_EXERCISE AIM:_ Find and copy the lines in the records beneath this task that contain the word "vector".

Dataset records

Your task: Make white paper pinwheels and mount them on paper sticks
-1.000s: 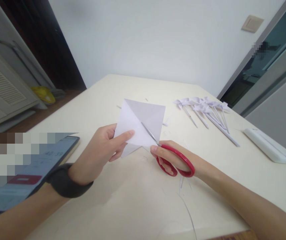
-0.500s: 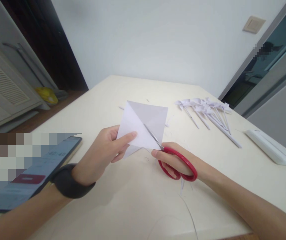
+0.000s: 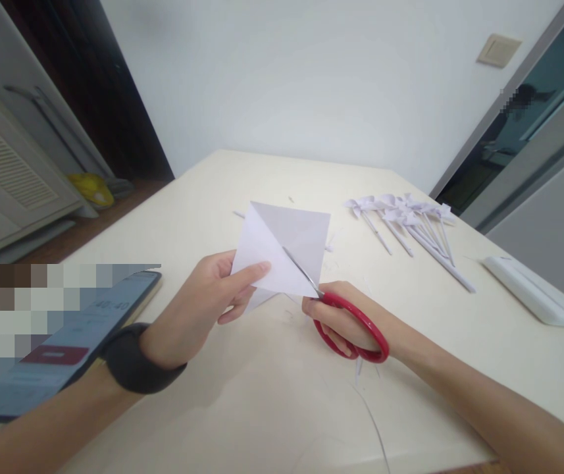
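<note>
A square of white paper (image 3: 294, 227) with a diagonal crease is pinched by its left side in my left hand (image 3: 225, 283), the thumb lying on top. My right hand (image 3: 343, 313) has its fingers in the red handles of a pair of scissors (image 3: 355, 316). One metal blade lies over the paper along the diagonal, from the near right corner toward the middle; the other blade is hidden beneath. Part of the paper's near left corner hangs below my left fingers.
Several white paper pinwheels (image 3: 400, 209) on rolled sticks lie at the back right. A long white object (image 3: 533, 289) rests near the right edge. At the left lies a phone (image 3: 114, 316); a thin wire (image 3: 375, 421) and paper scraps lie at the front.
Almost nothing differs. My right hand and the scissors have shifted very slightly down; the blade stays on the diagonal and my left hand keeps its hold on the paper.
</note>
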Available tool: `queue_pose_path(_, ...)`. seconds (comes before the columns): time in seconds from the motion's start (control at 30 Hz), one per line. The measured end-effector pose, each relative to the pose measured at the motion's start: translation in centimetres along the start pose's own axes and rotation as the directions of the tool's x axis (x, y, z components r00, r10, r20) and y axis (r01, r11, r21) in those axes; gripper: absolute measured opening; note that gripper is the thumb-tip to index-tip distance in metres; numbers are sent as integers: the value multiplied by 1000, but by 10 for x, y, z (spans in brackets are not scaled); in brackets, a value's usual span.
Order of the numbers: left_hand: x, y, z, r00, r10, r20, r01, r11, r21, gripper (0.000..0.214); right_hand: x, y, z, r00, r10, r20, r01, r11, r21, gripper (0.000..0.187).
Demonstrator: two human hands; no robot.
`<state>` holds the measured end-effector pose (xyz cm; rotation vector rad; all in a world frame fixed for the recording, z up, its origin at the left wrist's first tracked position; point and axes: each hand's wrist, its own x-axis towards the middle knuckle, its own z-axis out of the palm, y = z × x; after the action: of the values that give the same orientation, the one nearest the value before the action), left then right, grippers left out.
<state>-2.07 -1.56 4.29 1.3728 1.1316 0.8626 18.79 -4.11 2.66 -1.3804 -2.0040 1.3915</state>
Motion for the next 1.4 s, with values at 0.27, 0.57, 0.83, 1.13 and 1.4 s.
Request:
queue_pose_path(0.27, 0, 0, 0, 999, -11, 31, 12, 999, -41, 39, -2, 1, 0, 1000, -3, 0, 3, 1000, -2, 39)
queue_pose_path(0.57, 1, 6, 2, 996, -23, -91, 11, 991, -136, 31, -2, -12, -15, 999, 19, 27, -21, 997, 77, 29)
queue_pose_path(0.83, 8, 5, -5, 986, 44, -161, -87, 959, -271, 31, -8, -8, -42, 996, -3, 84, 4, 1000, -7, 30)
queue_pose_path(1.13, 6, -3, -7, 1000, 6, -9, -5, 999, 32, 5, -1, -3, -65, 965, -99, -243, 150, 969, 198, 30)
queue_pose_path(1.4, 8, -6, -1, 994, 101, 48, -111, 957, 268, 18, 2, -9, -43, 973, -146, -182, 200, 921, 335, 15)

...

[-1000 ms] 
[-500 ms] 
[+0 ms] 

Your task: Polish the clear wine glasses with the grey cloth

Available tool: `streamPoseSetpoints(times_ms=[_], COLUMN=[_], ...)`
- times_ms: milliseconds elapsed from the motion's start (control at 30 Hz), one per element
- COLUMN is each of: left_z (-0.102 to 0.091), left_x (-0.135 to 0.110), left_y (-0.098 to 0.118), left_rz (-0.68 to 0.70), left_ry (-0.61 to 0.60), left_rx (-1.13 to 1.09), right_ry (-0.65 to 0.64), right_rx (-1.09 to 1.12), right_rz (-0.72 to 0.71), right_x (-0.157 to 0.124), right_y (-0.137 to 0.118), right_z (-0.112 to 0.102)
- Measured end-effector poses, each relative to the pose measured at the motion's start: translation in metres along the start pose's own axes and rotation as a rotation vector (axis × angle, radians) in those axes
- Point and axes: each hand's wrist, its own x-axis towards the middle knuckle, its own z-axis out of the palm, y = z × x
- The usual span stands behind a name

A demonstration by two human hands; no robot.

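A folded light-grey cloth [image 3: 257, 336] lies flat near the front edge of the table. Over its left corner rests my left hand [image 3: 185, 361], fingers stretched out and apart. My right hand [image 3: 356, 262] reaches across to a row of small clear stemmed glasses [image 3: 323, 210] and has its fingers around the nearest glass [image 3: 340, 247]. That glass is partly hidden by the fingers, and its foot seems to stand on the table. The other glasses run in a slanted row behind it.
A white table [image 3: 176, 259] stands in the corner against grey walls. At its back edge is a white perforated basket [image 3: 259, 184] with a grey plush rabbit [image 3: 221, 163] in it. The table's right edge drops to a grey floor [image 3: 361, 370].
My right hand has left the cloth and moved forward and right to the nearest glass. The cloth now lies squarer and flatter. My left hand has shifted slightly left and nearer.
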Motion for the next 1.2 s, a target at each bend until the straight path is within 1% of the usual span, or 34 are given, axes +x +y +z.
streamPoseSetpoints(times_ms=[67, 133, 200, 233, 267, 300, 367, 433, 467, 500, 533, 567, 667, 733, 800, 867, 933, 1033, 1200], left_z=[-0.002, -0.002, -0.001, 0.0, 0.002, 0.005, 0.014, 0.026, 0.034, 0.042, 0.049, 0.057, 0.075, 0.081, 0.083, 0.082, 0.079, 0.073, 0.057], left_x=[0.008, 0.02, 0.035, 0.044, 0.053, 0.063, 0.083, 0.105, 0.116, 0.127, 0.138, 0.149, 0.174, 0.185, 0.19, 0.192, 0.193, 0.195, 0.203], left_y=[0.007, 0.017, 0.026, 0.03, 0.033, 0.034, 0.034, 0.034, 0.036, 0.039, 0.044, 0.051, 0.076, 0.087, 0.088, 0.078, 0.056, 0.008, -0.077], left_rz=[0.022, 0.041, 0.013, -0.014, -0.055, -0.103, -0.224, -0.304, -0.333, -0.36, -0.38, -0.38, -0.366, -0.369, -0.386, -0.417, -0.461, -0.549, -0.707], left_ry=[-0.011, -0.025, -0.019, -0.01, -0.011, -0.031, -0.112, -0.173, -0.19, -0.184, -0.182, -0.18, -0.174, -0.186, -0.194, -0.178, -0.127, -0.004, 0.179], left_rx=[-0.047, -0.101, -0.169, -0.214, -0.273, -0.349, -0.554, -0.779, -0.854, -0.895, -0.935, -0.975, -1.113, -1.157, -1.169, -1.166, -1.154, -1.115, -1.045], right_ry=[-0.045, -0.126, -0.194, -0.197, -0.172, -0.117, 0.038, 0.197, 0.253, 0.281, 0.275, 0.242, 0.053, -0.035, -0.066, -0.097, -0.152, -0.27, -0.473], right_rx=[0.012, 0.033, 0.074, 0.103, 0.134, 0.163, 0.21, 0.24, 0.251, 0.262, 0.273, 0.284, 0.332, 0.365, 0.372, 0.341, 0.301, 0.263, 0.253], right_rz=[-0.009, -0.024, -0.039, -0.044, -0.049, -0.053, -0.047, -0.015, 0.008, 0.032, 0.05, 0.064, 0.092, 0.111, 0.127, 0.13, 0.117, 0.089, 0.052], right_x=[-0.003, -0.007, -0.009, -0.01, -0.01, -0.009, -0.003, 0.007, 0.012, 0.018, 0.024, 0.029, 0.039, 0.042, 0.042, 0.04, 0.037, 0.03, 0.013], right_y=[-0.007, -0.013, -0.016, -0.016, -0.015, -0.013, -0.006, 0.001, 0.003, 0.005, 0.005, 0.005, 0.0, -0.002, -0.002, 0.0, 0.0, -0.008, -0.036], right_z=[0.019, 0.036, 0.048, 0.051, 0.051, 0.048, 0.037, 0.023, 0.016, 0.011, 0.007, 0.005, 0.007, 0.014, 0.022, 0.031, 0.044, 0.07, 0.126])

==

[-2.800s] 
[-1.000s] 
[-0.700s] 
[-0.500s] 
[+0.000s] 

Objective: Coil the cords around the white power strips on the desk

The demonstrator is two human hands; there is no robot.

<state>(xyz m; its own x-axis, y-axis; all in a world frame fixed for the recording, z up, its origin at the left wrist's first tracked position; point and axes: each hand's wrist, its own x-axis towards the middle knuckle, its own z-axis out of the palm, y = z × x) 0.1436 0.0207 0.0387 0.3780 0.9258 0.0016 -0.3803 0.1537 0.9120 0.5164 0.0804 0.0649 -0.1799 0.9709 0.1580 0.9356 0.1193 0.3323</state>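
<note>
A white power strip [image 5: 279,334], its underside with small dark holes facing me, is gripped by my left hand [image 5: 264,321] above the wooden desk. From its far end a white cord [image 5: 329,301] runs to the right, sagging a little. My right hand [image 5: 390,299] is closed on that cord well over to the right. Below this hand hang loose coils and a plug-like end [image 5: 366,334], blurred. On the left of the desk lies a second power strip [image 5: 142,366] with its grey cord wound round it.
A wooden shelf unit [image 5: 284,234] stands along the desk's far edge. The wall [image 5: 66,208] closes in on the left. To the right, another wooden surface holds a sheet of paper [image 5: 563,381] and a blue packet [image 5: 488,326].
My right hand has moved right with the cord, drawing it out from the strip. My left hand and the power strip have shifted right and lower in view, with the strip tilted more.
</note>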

_SOLUTION TO THIS TASK:_
`<state>` holds the measured end-effector pose (xyz cm; rotation vector rad; all in a world frame fixed for the recording, z up, its origin at the left wrist's first tracked position; point and axes: each hand's wrist, its own x-axis towards the middle knuckle, its own z-axis out of the palm, y = z × x; after the action: of the values that give the same orientation, the one nearest the value before the action), left then right, grippers left out.
- Measured end-effector poses, each relative to the pose measured at the motion's start: translation in metres along the start pose's own axes and rotation as a rotation vector (axis × angle, radians) in those axes

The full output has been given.